Less than two years ago, a group of young, bright students at the University of Michigan staged a silent walk-out protest when two Israeli soldiers who falsely claimed that Israel does not harm civilians, spoke. The courage of these students who wore the names of Palestinian children whose lives were ended by Israel’s ferocious military power (the 4th largest in the world) moved many people to support justice and human rights for Palestinians. Please watch “Students Protest IDF Soldiers Campus Visit – OFFICIAL”
In February, Robin D. G. Kelley, the Gary B. Nash Professor of American History at UCLA and prize-winning author endorsed the academic and cultural boycott of Israel. He stated:
“We went to Hebron, and visited and talked to Palestinian merchants, and witnessed a level of racist violence that I hadn’t even seen growing up as a black person here in the States, I have to say, and I’ve been beat by the cops.”
In March, organizations from around the world applauded Cassandra Wilson’s choice to refuse to headline a women’s empowerment festival in Holon, Israel. The festival was, as is the Red Sea Jazz Festival, not something Palestinians under occupation could attend. WIlson said:
“As a human rights activist, I identify with the cultural boycott of Israel.”

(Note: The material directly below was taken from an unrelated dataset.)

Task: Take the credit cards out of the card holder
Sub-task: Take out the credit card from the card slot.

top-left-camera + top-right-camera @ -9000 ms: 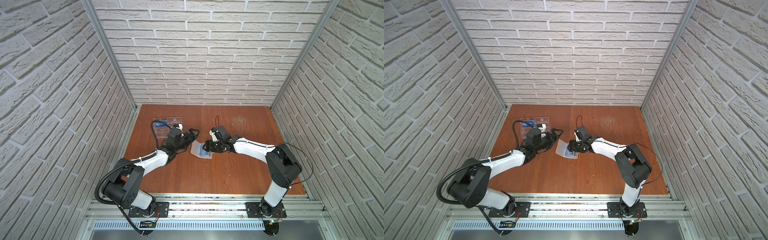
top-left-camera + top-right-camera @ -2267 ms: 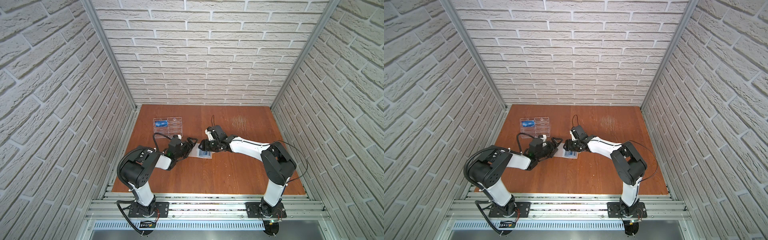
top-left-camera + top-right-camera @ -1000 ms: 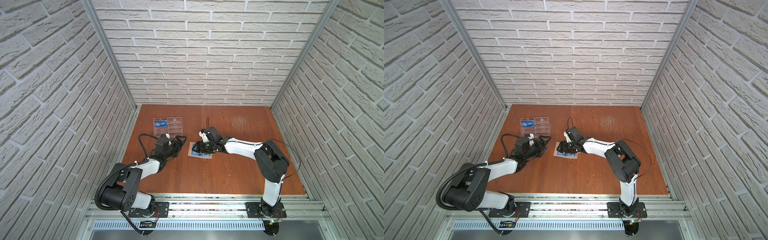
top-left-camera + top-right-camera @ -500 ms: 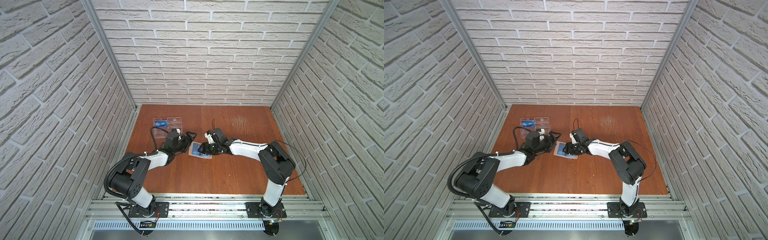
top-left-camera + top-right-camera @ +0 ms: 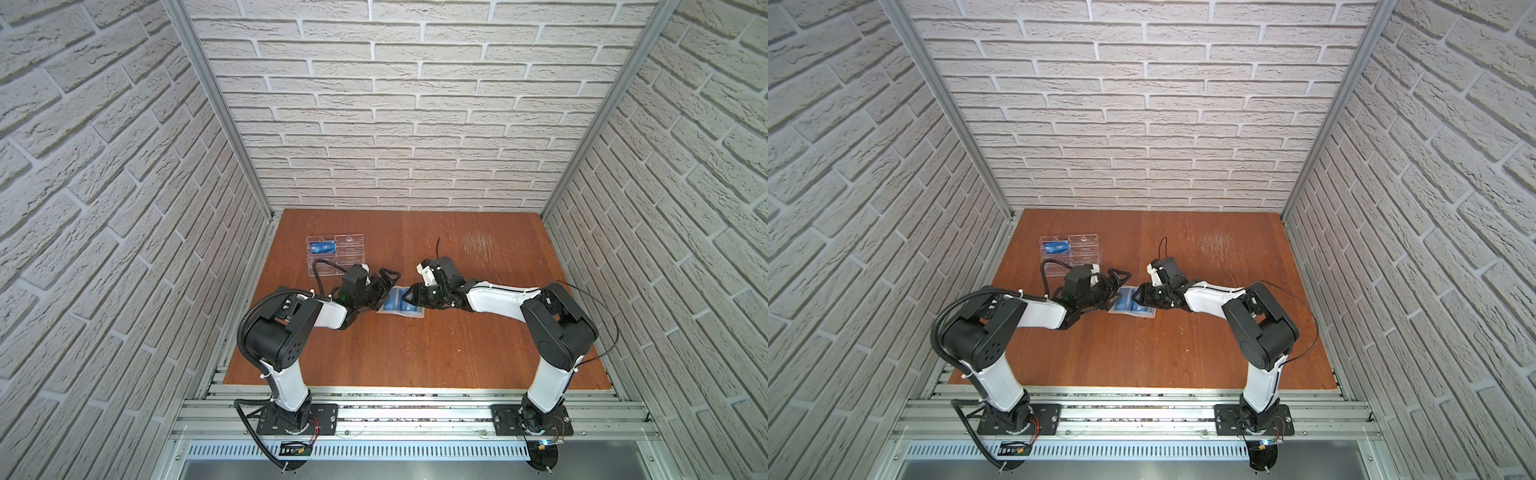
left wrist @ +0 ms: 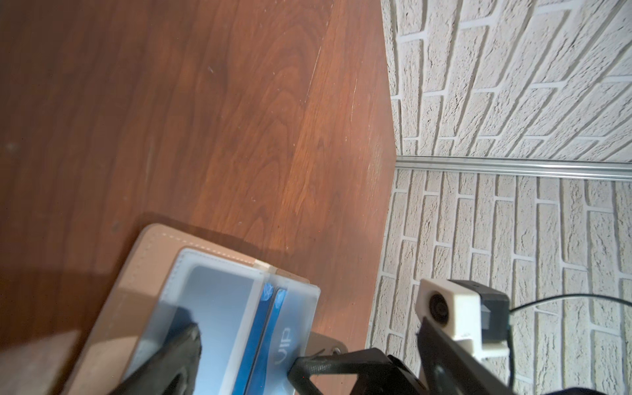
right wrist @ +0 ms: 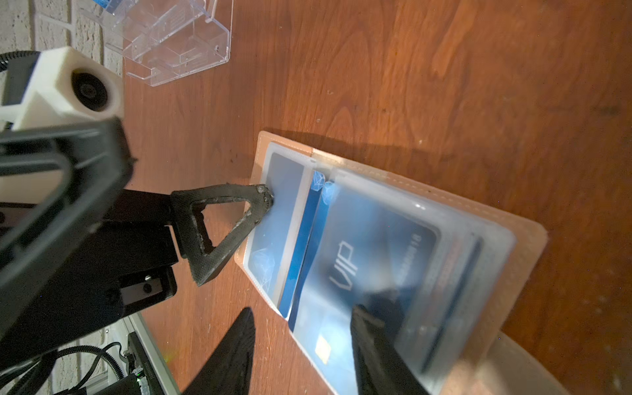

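The tan card holder (image 5: 400, 306) (image 5: 1130, 306) lies open on the table, its clear sleeve pages facing up. Blue credit cards sit in the sleeves: one marked VIP (image 7: 345, 260) (image 6: 283, 337), another under the far page (image 7: 284, 205). My left gripper (image 5: 384, 291) (image 6: 244, 352) is open, and one of its fingertips (image 7: 261, 196) presses on that far page. My right gripper (image 5: 409, 297) (image 7: 304, 338) has its jaws apart across the holder's near edge. One finger lies on the VIP page, the other on the wood beside it.
A clear acrylic rack (image 5: 336, 253) (image 7: 178, 41) stands behind the left arm, with one blue card (image 5: 324, 248) in a slot. Brick walls close in the table on three sides. Bare wood stretches to the right and front of the holder.
My left gripper has moved right from beside the rack onto the holder's page. The right gripper's jaws have narrowed, and it has shifted slightly right along the holder.
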`<state>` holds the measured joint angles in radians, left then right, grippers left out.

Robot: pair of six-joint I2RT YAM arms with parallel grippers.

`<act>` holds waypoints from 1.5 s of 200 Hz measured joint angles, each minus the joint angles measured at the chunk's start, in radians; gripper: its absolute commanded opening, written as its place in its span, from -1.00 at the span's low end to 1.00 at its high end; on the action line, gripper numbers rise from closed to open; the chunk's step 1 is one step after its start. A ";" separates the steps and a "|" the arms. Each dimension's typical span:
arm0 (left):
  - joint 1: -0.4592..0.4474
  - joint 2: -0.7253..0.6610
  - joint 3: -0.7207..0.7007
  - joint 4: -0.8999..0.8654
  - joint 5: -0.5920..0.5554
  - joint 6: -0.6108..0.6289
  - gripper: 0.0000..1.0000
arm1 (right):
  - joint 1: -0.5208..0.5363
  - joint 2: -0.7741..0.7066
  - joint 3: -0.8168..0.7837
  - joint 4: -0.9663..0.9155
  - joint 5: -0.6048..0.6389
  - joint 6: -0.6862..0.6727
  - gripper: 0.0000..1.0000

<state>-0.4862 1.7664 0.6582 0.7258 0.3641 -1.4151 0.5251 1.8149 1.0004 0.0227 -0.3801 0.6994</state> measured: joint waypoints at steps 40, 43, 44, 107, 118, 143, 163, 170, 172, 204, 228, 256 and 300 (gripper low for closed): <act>-0.018 0.005 0.004 0.016 0.001 -0.001 0.90 | -0.009 -0.011 -0.032 0.037 -0.008 0.000 -0.08; -0.019 0.005 0.004 0.016 0.001 -0.001 0.90 | -0.010 -0.011 -0.033 0.039 -0.009 0.000 -0.09; -0.019 0.005 0.004 0.016 0.001 -0.001 0.90 | -0.010 -0.011 -0.034 0.040 -0.009 0.000 -0.09; -0.026 0.010 0.002 0.032 0.008 0.000 0.83 | -0.015 -0.012 -0.045 0.053 -0.012 -0.004 -0.18; -0.026 0.010 0.000 0.035 0.012 0.001 0.79 | -0.015 -0.012 -0.045 0.050 -0.010 -0.006 -0.19; -0.027 0.014 0.001 0.037 0.027 0.008 0.71 | -0.017 -0.013 -0.045 0.048 -0.010 -0.008 -0.20; -0.034 0.027 0.008 0.036 0.044 0.008 0.69 | -0.021 -0.013 -0.047 0.050 -0.016 -0.007 -0.22; -0.037 0.030 0.010 0.037 0.047 0.008 0.68 | -0.023 -0.014 -0.049 0.050 -0.019 -0.007 -0.23; -0.038 0.031 0.010 0.037 0.048 0.008 0.67 | -0.024 -0.014 -0.049 0.050 -0.019 -0.007 -0.23; -0.043 0.039 0.011 0.037 0.063 0.008 0.60 | -0.031 -0.014 -0.055 0.053 -0.025 -0.007 -0.29; -0.043 0.046 0.010 0.044 0.071 0.008 0.58 | -0.033 -0.014 -0.059 0.058 -0.028 -0.008 -0.32; -0.043 0.053 0.008 0.055 0.079 0.009 0.53 | -0.037 -0.014 -0.064 0.062 -0.029 -0.008 -0.36; -0.043 0.060 0.000 0.060 0.095 0.031 0.47 | -0.039 -0.018 -0.069 0.064 -0.027 -0.009 -0.39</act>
<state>-0.5289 1.8259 0.6586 0.7856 0.4591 -1.3846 0.4862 1.7966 0.9310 0.0864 -0.4076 0.6907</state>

“Israel is guilty of apartheid and persecution of the Palestinian people, both inside Israel and also in the Occupied Territories.”
Palestinian Civil Society has called for a cultural boycott of Israel and many musicians support it, including 230 Irish artists and 150 Swiss artists, who have signed up to respect the boycott, stating “We note that the non-violent boycott, when it gains wide popular support, is an effective means of putting pressure on those in power.” Endorsements for the academic and cultural boycott of Israel from colleagues at American institutions now number 690.
The choice is yours to stand with those who are oppressed, or to stand with the oppressors. Are your two gigs really worth it? By cancelling, you might inspire a young person like Paul Robeson did. What better way to do this than by endorsing the cultural boycott? If you play, however, you set a grim example for your young students and diminish Robeson’s legacy. We are hoping you choose to stand with integrity, justice and human rights, with Paul Robeson and many others who have played a vital part in challenging racism and brutal oppression.
Beah said “With those words, that man lifted me.” When Richards met Robeson as an adult, she recited the poem she wrote as a teenager:
But, most all your songs have
taught me how to fight
To speak out, stand up for what
So now I say NO to those who
clasp unseemly silence
on your golden tongue,
who dare obscure the light
of life . . . .
Paul Robeson must speak
Even yet. Today.
Don’t Play Apartheid Israel
London, Ireland, Australia, USA
We are a collective of over 900 members, representing many nations around the globe, who believe that it is essential for musicians & other artists to heed the call of the PACBI, and join in the boycott of Israel. This is essential in order to work towards justice for the Palestinian people under occupation, and also in refugee camps and in the diaspora throughout the world.